# WORK ORDER
Only the lines holding "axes" are wanted here; copy each from the listing.

# DATA EXCERPT

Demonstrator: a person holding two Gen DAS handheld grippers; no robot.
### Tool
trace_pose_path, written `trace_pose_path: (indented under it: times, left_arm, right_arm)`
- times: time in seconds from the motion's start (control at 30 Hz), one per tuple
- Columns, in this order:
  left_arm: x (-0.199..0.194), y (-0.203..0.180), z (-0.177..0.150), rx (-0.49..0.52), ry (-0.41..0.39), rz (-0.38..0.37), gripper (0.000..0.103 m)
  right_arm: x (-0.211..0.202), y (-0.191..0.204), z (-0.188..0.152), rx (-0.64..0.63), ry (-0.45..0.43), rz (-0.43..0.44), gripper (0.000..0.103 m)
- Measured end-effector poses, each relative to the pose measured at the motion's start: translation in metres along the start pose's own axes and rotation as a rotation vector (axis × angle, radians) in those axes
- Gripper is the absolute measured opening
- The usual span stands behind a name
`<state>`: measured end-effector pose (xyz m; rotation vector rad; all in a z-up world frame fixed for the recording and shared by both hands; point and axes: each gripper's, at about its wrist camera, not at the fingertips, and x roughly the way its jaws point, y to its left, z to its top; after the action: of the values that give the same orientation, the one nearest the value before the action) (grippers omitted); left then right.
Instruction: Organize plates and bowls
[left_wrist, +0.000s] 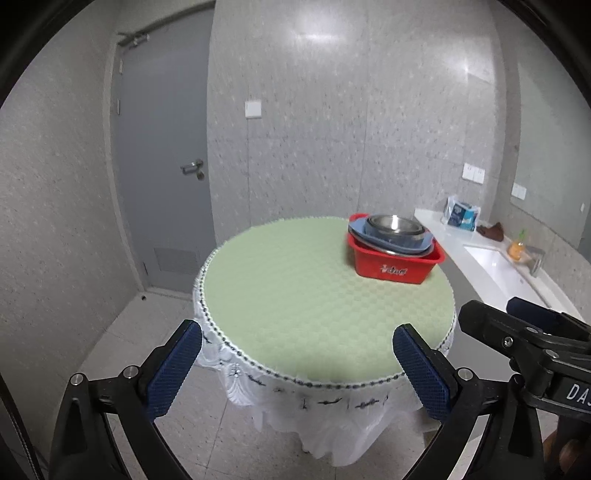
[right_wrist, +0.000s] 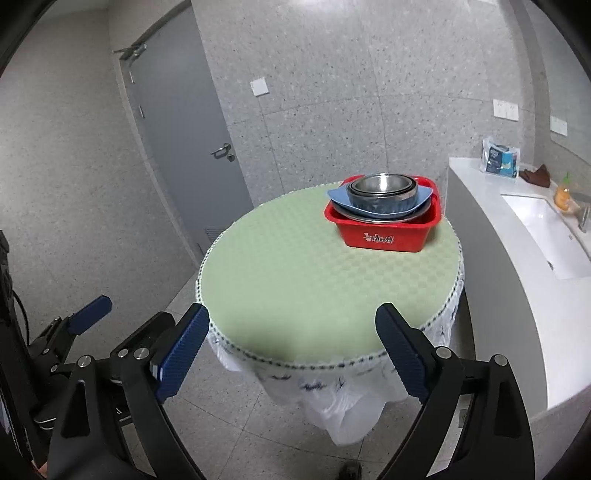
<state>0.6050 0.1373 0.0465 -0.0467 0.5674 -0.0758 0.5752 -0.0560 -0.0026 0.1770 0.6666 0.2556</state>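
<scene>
Round table (left_wrist: 314, 295) w/ pale green checked top and white lace-edged cloth, centre of room. Red basin (left_wrist: 395, 260) sits on far right part of tabletop, near the edge. Inside it, stacked: steel plate at bottom, blue plate (left_wrist: 391, 240) above, steel bowls (left_wrist: 395, 223) nested on top. Stack leans slightly; basin upright. Rest of tabletop bare of dishes.

Left gripper (left_wrist: 299, 373): jaws spread wide, nothing between them, held off near edge of table, well apart from basin. Right gripper (right_wrist: 291, 349): jaws likewise wide apart, holding nothing, also at near edge.

Surroundings: grey door (left_wrist: 166, 166) behind table, left. White counter (right_wrist: 517, 258) w/ sink (right_wrist: 546, 229) on right; packet (right_wrist: 498, 155), brown cloth, orange bottle on it.
</scene>
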Motion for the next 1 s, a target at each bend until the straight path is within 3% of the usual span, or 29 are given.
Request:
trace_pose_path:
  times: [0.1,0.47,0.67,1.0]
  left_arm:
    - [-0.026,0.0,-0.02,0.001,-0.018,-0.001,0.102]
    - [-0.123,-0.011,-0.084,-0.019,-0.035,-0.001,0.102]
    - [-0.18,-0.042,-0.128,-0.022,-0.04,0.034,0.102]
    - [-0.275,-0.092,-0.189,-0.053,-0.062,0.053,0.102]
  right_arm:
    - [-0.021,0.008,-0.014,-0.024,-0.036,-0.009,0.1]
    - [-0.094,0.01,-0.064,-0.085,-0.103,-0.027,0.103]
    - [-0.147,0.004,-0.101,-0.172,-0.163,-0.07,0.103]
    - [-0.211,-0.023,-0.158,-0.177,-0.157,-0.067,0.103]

# WORKED SOLUTION
- Measured end-effector poses, each relative to the pose measured at the motion's start: translation in metres along the start pose's own axes and rotation as a rotation vector (axis × angle, radians) in those axes
`<state>`: measured end-effector pose (xyz m; rotation vector rad; all in a z-up world frame fixed for the recording and shared by both hands; point and axes: each gripper's, at about its wrist camera, not at the fingertips, and x roughly the way its jaws point, y to its left, z to its top; after the action: of the values that give the same orientation, the one nearest the value before the action) (grippers omitted); left then right.

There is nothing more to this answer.